Sure, the Braves have money to spend, but so do the Baltimore Orioles and Los Angeles Dodgers. And look where it has gotten them.


''It's being able to use those resources wisely and not being afraid to make changes to a successful nucleus,'' Houston GM Gerry Hunsicker said. ''A mistake a lot of teams make is when they have found a successful nucleus, they let it grow old and then look up and wonder what happened.''


That's what happened to the Detroit Tigers of the '80s, a team that faded into oblivion in the '90s.


Not the Braves, though.


''Every year they don't just bring up a player, but they bring up a potential impact player,'' O'Dowd said.


This season, the Braves brought up a double dose Rafael Furcal, a 19-year-old shortstop, and Luis Rivera, a 21-year-old pitcher, both of whom are making the jump from Class A.


Last season, the Braves brought up pitcher Kevin McGlinchy, a potential closer; the year before that, they brought up lefty reliever John Rocker.


In 1997, it was Kevin Millwood, who now follows Tom Glavine and Greg Maddux in the rotation, and evolving center fielder superstar Andruw Jones.
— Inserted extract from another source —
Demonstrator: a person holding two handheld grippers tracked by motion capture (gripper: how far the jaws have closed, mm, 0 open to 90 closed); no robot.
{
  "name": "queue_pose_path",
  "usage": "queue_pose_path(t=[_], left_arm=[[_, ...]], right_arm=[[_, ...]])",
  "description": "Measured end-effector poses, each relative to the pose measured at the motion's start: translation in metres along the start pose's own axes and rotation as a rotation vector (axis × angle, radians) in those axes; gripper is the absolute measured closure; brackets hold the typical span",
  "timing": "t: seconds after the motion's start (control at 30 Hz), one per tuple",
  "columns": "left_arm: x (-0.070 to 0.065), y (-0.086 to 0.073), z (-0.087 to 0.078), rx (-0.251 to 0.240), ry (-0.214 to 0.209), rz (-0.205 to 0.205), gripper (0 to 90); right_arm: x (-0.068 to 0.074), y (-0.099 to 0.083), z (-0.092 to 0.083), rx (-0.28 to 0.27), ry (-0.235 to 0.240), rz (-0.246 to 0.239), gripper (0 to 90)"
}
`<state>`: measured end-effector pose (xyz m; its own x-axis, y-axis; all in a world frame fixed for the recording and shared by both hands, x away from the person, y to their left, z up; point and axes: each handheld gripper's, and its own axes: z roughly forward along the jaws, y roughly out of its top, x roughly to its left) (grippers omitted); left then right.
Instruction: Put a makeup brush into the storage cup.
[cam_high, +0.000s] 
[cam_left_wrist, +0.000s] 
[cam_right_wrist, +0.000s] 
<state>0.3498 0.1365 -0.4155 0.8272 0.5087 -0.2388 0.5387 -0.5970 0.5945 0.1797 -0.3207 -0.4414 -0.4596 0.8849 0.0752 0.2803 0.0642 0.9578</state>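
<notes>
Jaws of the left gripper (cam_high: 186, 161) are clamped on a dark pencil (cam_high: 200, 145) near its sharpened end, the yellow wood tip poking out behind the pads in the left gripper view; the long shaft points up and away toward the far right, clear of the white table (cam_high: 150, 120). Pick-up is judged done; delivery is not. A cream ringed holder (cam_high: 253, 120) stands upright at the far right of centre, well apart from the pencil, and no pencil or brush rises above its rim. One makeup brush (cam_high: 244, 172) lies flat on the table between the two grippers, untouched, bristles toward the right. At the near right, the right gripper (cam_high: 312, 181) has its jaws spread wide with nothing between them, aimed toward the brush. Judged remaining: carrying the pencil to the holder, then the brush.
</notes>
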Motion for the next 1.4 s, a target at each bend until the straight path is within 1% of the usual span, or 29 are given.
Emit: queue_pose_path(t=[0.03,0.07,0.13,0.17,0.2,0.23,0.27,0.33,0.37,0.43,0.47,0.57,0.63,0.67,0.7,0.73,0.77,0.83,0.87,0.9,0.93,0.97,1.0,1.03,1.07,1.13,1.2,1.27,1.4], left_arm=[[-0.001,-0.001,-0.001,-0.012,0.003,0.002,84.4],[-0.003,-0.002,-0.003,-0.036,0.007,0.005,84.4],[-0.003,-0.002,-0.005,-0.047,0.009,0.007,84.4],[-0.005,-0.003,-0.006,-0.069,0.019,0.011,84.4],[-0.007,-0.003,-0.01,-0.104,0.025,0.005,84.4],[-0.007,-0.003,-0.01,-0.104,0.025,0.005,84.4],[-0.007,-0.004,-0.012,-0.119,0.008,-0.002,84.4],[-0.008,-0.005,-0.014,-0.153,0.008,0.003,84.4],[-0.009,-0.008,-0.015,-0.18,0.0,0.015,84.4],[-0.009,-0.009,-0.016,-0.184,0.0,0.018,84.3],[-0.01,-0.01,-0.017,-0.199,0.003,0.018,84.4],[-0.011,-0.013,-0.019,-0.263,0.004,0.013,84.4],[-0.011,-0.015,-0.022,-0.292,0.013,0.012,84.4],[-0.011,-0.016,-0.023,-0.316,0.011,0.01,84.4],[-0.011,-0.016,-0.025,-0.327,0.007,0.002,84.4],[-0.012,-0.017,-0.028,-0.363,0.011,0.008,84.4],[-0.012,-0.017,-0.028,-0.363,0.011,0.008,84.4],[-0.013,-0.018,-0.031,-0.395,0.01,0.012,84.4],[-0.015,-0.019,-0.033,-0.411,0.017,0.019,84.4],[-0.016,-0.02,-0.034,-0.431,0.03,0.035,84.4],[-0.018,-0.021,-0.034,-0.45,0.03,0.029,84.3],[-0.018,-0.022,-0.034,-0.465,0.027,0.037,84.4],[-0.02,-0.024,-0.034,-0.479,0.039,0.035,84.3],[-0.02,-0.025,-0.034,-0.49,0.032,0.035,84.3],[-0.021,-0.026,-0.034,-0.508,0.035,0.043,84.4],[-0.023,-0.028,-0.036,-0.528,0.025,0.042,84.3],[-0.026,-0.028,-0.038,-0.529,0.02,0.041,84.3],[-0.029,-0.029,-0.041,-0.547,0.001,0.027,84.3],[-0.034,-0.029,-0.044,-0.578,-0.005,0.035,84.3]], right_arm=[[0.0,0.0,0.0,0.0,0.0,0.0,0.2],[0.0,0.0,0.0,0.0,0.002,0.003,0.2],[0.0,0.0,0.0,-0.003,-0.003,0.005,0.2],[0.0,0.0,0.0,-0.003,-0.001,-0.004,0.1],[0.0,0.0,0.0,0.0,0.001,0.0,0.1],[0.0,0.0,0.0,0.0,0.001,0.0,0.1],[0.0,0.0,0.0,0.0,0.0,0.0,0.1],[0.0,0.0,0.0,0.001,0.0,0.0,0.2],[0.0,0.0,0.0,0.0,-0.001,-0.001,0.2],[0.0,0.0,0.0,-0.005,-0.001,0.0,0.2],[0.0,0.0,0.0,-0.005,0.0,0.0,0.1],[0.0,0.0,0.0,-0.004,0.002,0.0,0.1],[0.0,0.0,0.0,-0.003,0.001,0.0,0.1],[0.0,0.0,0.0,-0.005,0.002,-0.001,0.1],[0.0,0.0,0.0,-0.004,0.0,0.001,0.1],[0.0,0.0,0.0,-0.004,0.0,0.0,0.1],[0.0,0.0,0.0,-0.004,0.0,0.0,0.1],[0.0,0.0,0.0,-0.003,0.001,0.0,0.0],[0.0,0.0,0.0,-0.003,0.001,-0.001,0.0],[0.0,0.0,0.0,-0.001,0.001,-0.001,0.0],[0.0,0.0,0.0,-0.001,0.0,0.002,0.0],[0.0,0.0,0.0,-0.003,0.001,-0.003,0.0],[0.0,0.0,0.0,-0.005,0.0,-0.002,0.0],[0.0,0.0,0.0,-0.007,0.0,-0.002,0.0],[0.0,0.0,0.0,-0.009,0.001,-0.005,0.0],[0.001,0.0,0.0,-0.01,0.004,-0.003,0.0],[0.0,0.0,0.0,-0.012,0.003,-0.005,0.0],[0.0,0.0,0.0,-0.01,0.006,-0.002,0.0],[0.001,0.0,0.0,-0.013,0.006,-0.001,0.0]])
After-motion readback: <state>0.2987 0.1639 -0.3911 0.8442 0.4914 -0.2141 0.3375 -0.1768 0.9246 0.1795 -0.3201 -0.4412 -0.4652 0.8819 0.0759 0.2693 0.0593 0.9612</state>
Chipper Jones broke in at third base in 1996, a year after catcher Javier Lopez and outfielder Ryan Klesko showed up in Atlanta. Klesko, it should be noted, is one of the rare homegrown regulars the Braves have actually traded.


The Braves' philosophy has given them steady turnover but no massive demand to rebuild.


It's a vision the Rockies like to believe can become a reality for them.


But it doesn't happen overnight, even if it seemed like it did for the Braves as they went from worst-to-first in claiming the National League pennant in 1991.


That season John Schuerholz's first as GM in Atlanta after a career in Kansas City the Braves vaulted into celebrity status after signing free agents Rafael Belliard, Terry Pendleton and Sid Bream.


But the Braves' success in 1991 was more from the residuals of five years of patient building at the lower levels of the minor league system, orchestrated by current manager Bobby Cox, then the Braves GM, and inherited by Schuerholz.


''No matter what happens you can't lose sight of your foundation, and that's scouting and player development,'' Cox said.


It's how the Braves have done it.


It's how the Rockies would like to do it, too.